Exercise details
Exact reproduction of all the data is required, with pictures excluded.
▬▬▬▬▬▬▬▬▬▬
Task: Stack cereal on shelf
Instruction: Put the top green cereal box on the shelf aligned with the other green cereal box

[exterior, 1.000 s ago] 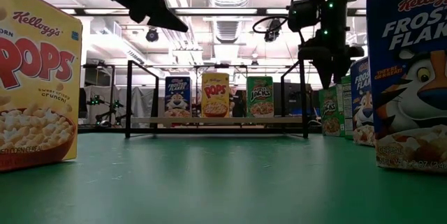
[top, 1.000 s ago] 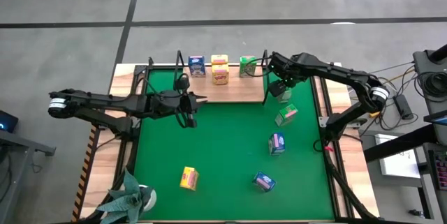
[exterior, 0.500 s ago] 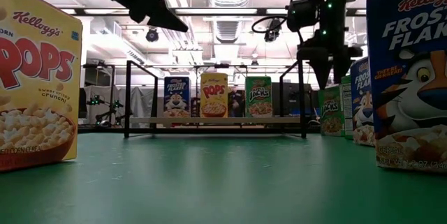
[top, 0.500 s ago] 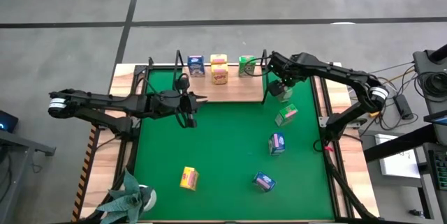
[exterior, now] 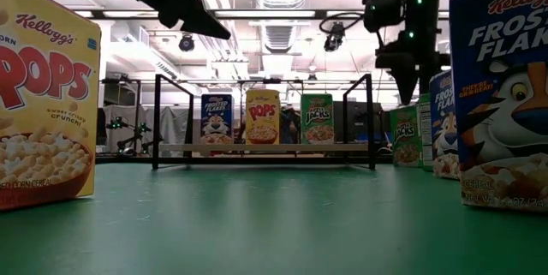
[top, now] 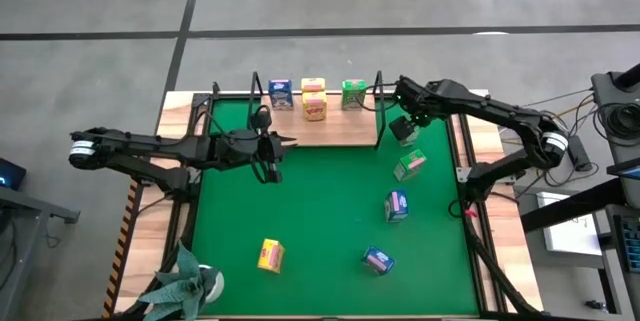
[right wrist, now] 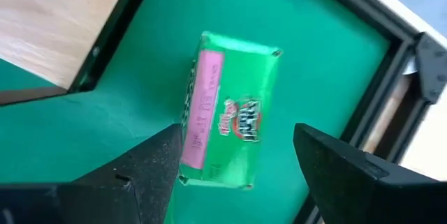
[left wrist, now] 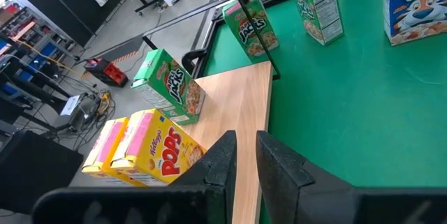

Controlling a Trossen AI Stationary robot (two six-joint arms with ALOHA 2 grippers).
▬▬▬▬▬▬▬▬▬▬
Finished task
Task: Stack cereal on shelf
Instruction: Put the top green cereal box on the shelf aligned with the other green cereal box

[exterior, 1.000 s ago] 
[top, 1.000 s ago] 
[exterior, 0.500 s ago] 
[top, 0.500 s ago] 
[exterior, now] 
[top, now] 
[right wrist, now] 
[left wrist, now] 

Controlling a Trossen AI Stationary robot (two six-joint arms with ALOHA 2 grippers).

The full output has been given.